Il cavolo e la cicogna

Arriva un momento in cui le domande si fanno specifiche, lo sguardo sospettoso e il tono vagamente accusatorio.
Loro vogliono sapere.
Sono diretti e disinibiti.
Tu non hai scelta, devi rispondere anche se preferiresti cambiare argomento per scivolare lentamente fuori dall'imbarazzo.

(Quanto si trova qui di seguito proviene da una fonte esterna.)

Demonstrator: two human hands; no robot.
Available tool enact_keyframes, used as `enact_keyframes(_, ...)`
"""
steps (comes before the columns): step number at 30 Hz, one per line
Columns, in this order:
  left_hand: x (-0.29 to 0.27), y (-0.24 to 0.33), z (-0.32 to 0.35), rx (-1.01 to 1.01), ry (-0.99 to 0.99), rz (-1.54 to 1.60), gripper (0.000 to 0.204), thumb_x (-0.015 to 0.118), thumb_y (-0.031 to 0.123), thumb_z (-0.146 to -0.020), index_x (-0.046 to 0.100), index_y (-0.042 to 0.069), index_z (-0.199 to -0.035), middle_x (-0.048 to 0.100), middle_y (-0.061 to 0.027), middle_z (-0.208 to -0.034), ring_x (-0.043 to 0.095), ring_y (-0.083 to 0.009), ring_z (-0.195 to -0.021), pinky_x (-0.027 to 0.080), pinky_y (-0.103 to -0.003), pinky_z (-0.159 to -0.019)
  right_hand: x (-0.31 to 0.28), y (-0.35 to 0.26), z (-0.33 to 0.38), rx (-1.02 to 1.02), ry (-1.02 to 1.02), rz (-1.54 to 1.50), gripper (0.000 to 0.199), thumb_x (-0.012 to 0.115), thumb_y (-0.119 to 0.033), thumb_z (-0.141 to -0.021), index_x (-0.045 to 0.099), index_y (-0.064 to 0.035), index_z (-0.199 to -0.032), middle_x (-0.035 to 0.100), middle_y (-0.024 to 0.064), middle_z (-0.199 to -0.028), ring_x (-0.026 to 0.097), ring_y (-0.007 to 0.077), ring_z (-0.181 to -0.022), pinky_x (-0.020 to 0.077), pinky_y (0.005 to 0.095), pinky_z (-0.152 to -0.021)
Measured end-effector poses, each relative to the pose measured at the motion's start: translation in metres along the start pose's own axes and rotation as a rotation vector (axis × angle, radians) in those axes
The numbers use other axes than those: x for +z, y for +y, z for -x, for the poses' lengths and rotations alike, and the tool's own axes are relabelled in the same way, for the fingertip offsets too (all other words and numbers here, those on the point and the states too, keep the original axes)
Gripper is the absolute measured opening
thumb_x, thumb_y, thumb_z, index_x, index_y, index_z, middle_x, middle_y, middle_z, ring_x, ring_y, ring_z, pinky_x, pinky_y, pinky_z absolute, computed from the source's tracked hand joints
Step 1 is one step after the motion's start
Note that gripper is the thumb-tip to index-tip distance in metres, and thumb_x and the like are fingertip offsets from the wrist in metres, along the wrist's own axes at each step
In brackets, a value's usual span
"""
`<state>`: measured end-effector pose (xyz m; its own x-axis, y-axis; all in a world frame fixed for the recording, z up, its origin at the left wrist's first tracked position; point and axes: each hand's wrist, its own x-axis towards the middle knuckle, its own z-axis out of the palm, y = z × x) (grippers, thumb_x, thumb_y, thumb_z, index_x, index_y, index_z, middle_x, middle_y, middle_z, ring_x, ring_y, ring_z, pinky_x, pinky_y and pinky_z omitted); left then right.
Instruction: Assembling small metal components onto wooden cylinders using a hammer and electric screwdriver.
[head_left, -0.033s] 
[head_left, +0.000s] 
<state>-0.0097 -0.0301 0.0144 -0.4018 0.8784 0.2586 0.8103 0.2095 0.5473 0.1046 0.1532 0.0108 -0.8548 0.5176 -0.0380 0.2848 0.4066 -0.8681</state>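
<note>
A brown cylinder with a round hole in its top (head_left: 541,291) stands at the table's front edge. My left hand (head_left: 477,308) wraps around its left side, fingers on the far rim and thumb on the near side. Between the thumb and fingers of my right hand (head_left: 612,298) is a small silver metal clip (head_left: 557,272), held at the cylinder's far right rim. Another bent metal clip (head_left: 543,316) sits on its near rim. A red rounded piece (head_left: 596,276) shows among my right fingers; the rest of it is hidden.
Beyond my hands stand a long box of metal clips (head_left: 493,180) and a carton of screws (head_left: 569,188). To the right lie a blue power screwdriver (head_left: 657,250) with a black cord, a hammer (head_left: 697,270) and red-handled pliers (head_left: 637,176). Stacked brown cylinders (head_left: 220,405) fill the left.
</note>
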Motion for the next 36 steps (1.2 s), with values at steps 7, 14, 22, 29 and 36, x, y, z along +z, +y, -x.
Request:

Loro aspettano, non fanno sconti.
Sono divertiti e curiosi.
Tu pensi ai cavoli, ai fiori e alle cicogne; vorresti risolvere l'argomento in un attimo.
Loro si fidano di te.
Sono sinceri e puliti.
Tu puoi raccontargli qualunque cosa, metti da parte le favole e con orgoglio, imbarazzo e precisione, racconti tutto, per filo e per segno.
Fatto.
Loro adesso sanno.
Tu procedi soddisfatta.

Ma non finisce li`.
"Mamma, scusa, che cos'e`questa storia dei bambini che nascono sotto il cavolo?" ti chiede la birba 8enne con lo sguardo corrucciato e un tono di rimprovero.
"???"
"Me l'ha raccontata una mia compagna"
"Ah! Ma tu sai come stanno le cose"
"Si`"
"Quella del cavolo e`una storia che si dice ai piccolini perche`loro non capirebbero"
"Ah, meno male"
"Gia`, meno male"
"Pero`se fossi nata sotto un cavolo puzzerei, potendo scegliere, preferirei essere stata portata da una cicogna".